§ TASK TO CARRY OUT
From the entries that follow, pick out all lines holding "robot".

☆ ☆ ☆ ☆

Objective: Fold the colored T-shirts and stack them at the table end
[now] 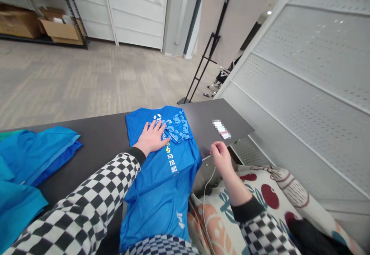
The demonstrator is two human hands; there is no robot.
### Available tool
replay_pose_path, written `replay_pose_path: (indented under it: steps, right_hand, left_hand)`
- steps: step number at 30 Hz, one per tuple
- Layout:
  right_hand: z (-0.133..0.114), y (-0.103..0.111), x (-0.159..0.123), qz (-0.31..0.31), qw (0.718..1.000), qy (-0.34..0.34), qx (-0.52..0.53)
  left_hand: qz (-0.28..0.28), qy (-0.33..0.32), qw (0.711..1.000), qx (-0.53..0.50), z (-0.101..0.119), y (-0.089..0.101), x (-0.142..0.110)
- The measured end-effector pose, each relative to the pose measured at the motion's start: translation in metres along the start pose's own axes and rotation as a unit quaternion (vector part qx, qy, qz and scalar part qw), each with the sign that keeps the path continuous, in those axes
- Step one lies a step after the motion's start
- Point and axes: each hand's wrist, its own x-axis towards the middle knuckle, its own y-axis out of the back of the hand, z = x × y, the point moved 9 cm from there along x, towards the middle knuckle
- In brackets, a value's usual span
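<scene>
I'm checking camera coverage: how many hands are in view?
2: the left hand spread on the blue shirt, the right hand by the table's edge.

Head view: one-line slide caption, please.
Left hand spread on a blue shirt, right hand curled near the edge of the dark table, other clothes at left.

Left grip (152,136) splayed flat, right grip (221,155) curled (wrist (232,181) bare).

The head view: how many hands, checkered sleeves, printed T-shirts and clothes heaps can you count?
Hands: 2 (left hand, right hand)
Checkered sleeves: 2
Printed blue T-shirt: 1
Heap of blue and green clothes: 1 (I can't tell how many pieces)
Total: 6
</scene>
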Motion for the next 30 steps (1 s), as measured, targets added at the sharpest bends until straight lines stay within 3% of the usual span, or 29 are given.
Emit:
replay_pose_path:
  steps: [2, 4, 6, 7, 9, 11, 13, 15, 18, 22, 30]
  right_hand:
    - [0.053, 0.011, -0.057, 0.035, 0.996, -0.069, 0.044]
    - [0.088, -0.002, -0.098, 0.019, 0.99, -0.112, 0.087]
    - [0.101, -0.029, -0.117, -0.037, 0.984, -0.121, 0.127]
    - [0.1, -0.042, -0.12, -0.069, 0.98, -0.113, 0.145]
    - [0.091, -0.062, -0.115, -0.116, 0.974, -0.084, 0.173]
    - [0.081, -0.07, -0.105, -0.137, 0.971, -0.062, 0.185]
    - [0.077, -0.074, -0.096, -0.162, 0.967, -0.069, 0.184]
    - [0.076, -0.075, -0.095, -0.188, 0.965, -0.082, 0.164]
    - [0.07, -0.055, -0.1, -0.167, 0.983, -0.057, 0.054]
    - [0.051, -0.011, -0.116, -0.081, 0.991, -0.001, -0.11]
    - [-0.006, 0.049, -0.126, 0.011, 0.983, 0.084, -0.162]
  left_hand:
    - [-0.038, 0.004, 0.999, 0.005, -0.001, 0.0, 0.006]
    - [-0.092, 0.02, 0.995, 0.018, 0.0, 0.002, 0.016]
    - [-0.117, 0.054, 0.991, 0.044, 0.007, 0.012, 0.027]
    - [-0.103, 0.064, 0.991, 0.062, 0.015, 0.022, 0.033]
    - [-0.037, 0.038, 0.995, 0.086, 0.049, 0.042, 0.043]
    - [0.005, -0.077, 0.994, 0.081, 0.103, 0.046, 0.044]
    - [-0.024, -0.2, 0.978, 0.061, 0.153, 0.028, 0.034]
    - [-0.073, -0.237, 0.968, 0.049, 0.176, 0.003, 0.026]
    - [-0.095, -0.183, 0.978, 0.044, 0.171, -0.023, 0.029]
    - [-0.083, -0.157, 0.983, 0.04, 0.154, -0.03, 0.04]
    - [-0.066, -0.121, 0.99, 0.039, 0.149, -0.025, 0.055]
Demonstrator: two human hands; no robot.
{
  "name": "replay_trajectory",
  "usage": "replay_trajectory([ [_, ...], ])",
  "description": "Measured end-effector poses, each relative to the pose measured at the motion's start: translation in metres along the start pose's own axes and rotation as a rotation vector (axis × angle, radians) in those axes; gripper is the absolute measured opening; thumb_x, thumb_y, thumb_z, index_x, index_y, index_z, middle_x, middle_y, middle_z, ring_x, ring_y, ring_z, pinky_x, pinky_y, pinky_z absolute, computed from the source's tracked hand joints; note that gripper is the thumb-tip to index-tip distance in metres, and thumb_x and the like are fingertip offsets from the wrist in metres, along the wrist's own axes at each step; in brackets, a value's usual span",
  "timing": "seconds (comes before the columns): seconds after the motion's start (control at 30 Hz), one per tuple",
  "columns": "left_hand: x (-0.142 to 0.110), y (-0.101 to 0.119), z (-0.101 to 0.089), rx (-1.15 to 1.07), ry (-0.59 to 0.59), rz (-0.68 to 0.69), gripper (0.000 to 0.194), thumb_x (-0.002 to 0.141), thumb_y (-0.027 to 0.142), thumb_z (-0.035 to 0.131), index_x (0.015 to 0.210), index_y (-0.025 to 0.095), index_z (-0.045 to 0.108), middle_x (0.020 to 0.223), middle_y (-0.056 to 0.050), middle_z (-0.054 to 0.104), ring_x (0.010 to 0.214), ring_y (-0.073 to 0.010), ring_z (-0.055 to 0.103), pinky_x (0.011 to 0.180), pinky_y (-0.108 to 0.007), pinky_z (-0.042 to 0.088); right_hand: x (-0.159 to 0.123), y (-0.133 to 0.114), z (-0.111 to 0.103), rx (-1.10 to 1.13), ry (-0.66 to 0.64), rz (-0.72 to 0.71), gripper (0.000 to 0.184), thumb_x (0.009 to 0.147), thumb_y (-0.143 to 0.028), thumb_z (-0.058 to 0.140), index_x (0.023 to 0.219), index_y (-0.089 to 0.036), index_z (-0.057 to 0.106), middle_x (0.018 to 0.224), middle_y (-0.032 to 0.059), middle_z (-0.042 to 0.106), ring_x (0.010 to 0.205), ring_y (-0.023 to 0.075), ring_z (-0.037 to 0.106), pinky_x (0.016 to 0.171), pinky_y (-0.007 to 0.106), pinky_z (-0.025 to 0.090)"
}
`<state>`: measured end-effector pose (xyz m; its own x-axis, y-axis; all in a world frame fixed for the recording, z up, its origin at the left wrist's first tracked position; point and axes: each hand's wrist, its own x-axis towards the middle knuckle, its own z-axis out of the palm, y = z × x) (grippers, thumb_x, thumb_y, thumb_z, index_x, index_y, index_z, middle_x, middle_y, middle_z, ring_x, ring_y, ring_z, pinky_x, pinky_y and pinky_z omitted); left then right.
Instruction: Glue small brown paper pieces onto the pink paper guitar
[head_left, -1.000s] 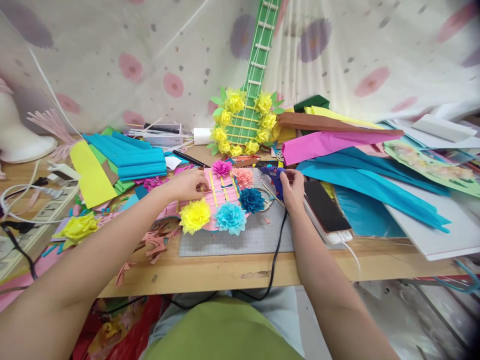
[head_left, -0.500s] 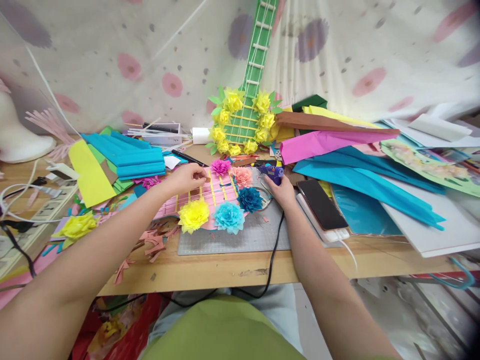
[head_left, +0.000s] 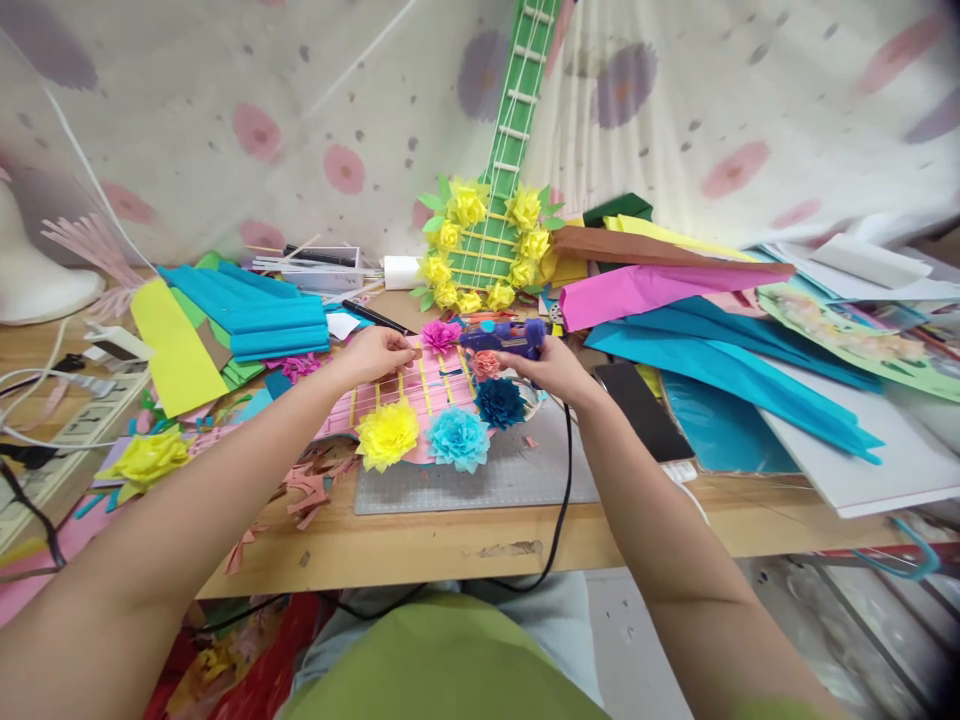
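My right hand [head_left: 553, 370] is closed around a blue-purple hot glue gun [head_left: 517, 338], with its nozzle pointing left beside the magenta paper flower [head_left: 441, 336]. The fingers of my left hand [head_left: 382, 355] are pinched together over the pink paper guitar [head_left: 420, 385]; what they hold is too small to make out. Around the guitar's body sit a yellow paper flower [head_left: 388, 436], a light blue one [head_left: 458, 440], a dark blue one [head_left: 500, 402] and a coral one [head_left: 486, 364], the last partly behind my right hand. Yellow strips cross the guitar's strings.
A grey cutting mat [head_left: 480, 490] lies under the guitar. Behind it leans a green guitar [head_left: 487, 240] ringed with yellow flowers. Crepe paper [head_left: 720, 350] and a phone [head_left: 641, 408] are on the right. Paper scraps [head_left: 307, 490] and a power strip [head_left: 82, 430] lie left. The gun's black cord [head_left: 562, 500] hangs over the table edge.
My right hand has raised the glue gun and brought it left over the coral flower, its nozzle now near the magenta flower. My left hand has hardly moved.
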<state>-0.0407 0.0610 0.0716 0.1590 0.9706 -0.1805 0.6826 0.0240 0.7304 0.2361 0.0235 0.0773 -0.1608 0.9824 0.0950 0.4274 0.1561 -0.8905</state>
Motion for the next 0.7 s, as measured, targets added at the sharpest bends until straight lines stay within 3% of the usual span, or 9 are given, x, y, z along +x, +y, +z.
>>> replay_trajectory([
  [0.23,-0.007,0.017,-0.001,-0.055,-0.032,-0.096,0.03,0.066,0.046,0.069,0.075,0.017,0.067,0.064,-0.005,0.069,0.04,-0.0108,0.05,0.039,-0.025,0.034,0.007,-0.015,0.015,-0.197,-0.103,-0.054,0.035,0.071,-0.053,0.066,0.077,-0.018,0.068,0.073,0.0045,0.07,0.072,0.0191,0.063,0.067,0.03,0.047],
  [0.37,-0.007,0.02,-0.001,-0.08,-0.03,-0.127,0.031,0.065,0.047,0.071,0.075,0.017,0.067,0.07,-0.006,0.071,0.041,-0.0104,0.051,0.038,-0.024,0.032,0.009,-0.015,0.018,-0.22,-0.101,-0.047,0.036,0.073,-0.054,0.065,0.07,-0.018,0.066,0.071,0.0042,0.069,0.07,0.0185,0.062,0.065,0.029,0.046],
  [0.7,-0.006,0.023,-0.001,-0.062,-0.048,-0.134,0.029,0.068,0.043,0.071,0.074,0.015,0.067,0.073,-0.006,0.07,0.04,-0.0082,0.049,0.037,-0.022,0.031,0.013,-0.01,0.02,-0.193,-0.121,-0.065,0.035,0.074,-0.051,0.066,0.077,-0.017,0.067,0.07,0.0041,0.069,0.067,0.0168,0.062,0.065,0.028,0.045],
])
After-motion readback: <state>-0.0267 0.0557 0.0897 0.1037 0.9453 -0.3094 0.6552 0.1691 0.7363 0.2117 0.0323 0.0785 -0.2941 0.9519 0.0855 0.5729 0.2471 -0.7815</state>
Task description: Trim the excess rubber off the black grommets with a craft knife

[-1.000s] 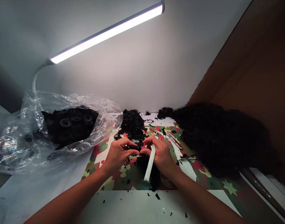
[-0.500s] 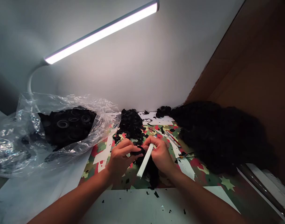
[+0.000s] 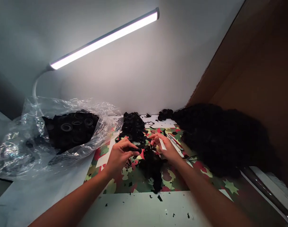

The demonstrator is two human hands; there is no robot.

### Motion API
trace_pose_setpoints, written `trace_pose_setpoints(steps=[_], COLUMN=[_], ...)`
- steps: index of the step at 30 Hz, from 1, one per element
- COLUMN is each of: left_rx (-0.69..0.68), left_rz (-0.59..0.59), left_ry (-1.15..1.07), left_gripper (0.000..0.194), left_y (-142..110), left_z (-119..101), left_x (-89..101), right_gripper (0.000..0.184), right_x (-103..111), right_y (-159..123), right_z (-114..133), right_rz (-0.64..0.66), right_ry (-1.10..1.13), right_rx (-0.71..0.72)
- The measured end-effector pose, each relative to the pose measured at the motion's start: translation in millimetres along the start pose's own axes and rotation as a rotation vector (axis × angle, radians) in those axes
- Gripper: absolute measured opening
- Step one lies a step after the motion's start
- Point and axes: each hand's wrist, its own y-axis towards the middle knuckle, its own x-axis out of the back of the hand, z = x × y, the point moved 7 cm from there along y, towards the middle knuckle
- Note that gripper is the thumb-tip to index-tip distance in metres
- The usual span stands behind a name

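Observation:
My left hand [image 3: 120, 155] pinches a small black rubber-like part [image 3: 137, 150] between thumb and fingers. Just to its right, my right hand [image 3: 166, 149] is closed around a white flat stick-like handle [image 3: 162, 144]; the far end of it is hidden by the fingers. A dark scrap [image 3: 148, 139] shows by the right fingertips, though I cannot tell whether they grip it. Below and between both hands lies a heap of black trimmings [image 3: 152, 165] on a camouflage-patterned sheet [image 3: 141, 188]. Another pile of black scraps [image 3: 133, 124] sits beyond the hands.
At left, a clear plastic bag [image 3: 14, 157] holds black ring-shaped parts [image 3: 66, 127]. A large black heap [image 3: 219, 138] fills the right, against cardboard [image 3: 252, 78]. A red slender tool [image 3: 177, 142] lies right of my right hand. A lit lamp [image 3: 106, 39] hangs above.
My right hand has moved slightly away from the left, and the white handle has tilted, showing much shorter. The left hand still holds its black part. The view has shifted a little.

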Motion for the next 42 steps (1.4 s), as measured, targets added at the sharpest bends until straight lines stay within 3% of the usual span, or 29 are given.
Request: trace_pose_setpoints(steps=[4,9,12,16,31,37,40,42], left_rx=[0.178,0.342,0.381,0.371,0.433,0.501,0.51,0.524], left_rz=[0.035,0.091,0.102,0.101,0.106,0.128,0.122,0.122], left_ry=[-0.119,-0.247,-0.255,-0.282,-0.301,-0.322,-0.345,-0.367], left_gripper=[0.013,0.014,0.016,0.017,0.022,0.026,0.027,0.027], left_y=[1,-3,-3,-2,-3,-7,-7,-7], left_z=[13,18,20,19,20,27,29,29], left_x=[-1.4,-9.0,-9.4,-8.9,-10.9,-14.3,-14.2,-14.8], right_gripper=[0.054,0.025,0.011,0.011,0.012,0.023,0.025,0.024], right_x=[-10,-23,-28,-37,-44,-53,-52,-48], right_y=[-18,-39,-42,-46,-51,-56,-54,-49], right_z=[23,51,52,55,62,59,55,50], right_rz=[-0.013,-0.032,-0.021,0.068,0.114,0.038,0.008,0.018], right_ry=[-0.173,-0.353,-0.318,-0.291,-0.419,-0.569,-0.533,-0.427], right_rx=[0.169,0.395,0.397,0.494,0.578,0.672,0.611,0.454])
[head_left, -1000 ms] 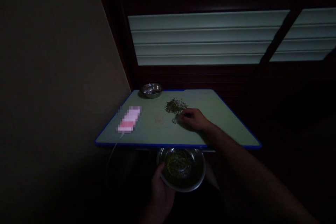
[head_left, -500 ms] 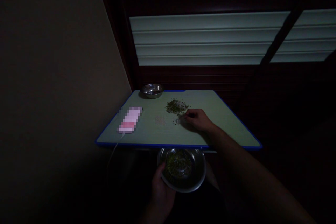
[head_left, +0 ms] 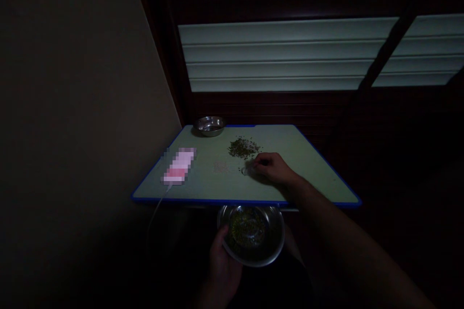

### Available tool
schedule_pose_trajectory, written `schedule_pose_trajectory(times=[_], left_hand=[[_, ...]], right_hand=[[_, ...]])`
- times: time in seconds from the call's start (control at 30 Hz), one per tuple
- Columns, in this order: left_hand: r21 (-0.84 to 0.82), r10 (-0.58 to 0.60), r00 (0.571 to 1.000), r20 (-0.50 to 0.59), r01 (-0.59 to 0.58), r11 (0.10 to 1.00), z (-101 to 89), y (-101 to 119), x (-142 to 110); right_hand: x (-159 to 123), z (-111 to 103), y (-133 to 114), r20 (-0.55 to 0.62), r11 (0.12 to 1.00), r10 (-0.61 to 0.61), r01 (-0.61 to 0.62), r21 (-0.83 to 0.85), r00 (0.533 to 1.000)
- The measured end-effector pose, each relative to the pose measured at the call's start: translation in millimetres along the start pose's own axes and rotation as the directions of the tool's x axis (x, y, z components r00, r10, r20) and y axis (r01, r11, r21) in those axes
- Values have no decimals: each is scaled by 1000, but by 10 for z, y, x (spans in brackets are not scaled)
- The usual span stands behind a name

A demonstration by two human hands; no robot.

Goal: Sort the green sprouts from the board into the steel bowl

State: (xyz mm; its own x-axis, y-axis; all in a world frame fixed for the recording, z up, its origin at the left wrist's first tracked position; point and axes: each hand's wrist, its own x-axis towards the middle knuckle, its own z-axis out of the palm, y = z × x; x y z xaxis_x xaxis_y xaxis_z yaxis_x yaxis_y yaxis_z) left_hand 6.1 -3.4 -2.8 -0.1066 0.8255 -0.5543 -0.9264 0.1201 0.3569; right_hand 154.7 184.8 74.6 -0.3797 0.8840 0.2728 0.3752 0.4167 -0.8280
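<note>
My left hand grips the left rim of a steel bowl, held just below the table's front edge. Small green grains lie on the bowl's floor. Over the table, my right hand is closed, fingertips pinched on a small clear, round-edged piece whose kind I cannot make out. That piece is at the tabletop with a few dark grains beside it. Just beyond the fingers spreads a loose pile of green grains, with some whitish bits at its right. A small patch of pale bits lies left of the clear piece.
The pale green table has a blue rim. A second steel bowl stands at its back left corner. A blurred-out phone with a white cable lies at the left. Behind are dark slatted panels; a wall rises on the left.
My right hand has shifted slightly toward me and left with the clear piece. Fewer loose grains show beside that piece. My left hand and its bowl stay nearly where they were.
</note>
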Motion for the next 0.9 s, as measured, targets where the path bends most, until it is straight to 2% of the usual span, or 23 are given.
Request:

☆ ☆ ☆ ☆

§ RESPONSE AREA
The demonstrator is two human hands; there is no robot.
Demonstrator: two human hands; no robot.
The demonstrator is two human hands; there is no robot.
A demonstration by two human hands; no robot.

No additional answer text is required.